## EXERCISE BRIEF
Beginning with the line that holds "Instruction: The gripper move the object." and finishing with the line that holds "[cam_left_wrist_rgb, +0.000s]", repeat the listing exactly, leaving every picture out.
'''
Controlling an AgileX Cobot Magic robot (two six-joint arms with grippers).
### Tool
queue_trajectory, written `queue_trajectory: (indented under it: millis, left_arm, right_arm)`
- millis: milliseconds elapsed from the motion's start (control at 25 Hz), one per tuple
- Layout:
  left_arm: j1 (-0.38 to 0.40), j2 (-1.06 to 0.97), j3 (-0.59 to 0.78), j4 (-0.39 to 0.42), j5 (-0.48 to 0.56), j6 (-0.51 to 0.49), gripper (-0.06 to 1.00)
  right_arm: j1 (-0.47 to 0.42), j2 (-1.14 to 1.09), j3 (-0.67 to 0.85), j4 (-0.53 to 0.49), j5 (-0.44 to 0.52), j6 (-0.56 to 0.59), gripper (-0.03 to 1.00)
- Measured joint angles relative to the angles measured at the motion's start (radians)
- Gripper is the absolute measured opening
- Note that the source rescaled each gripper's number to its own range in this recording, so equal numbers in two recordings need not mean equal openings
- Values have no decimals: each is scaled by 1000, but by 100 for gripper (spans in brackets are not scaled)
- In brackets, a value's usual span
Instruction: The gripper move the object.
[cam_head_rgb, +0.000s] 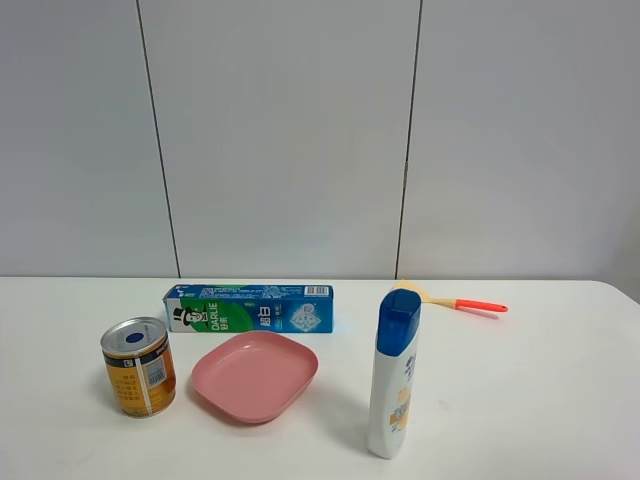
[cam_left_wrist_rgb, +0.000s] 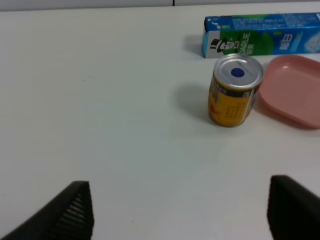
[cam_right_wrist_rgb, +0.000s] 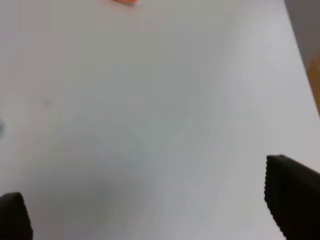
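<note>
Tin can (cam_left_wrist_rgb: 235, 90) stands upright on the white counter (cam_left_wrist_rgb: 110, 100), just beside the pink dish (cam_left_wrist_rgb: 292, 90) and near the toothpaste box (cam_left_wrist_rgb: 260, 35). Left gripper (cam_left_wrist_rgb: 180, 212) is nearer, fingers (cam_left_wrist_rgb: 75, 212) spread wide and empty, can well ahead. Right gripper (cam_right_wrist_rgb: 150, 210), also wide open, faces bare counter.

The toothpaste box (cam_head_rgb: 249, 307) lying on the table (cam_head_rgb: 520, 400) reads "DARLIE" in white letters on its green part, beside a picture of a man in a top hat. The smaller print on the box, the can's label (cam_head_rgb: 139, 378) and the bottle (cam_head_rgb: 393, 375) cannot be read.
</note>
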Motion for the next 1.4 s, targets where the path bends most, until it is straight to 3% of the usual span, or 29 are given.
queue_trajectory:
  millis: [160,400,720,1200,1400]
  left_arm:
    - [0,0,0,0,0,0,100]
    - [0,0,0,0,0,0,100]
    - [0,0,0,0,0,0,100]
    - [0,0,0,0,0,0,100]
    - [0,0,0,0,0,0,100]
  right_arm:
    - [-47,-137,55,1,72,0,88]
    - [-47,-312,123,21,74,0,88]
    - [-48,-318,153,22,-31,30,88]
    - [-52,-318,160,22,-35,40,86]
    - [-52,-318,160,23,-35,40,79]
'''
## TASK ANSWER
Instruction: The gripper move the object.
[cam_head_rgb, +0.000s] 
[cam_left_wrist_rgb, +0.000s] 

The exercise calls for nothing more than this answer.